Nos últimos anos, o delivery já se transformou muito: passou do "disk pizza" para uma infinidade de opções de culinárias do mundo todo e abriu caminho para recebermos todo o tipo de alimentos em casa, de grãos de café a vinhos, de cestas de orgânicos a jantares estrelados. Nesse sentido, até mesmo as pizzarias, fundamentais para esse movimento, precisaram se adaptar.
Em 2018, a Bráz, rede com lojas em São Paulo e no Rio de Janeiro, passou a entregar na casa dos clientes sua pizza mais famosa e mais vendida, a Caprese. Criação da marca, a cobertura leva mozzarella de búfala, fatias de tomate caqui, tapenade de azeitonas e folhas de manjericão gigante, que são sobrepostas na hora, assim que a pizza sai do forno. A logística da montagem impedia que ela viajasse bem para entrega.
"Pensamos que seria uma opção mandar os ingredientes frios a parte, junto a um breve manual de montagem. O cliente recebe a pizza quentinha e apenas organiza os ingredientes na cobertura", explica Rafael Rigotto Cordeiro, coordenador de marca da Bráz. Segundo ele, logo de início a resposta dos clientes foi excelente, mas nas últimas semanas essa resposta cresceu ainda mais, passando a ser a segunda pizza mais pedida por delivery da rede.

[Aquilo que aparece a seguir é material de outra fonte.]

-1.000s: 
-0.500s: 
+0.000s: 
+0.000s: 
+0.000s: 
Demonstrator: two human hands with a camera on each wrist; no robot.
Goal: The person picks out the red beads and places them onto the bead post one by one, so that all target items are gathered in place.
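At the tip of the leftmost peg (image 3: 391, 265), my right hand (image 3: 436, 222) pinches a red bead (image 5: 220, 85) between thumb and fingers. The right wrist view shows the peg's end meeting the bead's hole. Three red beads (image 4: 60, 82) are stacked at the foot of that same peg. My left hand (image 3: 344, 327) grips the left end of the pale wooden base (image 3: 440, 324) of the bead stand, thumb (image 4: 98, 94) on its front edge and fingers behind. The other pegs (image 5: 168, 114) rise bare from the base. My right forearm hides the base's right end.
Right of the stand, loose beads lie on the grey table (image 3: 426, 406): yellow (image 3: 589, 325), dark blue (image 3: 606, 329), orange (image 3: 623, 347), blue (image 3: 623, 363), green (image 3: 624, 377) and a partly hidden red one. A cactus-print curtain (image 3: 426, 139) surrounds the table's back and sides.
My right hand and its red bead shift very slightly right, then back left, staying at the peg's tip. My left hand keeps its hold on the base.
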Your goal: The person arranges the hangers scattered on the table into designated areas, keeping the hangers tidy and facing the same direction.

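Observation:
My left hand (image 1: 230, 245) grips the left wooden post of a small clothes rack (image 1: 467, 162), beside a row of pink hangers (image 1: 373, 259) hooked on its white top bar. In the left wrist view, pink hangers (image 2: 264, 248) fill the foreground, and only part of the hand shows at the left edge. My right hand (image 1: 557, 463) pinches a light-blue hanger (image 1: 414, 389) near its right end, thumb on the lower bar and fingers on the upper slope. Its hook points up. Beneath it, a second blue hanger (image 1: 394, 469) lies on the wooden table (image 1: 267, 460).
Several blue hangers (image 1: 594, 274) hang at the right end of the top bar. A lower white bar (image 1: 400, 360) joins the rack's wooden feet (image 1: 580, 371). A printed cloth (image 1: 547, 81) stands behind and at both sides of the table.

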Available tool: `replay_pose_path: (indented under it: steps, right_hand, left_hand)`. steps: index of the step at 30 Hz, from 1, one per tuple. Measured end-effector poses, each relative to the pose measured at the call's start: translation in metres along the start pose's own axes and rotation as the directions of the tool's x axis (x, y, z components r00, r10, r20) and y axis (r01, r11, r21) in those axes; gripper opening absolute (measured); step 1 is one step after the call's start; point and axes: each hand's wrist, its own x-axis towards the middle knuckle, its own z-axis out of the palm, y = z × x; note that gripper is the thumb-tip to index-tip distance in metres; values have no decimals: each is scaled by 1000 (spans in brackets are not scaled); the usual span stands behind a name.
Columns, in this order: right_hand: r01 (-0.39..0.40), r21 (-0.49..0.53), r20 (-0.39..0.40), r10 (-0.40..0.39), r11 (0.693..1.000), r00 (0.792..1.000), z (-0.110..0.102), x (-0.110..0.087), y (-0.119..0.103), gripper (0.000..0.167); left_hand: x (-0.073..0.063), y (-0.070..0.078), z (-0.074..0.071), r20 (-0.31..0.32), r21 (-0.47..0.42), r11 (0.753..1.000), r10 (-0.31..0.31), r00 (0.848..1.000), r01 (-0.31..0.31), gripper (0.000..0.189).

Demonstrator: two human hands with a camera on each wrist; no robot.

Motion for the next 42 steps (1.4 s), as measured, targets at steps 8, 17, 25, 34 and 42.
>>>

"Isso certamente se deve à maior procura por refeições que possam ser finalizadas em casa, em família, criando uma experiência mais completa em comparação a um pedido de pizza 'comum', uma tendência que vem se demonstrando mais real em várias partes do mundo nesses tempos de isolamento social", diz ele, que adianta que a marca deve investir em mais opções de refeições para serem finalizadas em casa.
Para a quarentena, a Bráz também apostou em vendas com vinho, para os clientes terem em casa um jantar completo e desfrutar de momentos de descontração em família. "Tudo para que sintam como se estivessem na pizzaria", ele conclui. Mesmo sem sair de casa.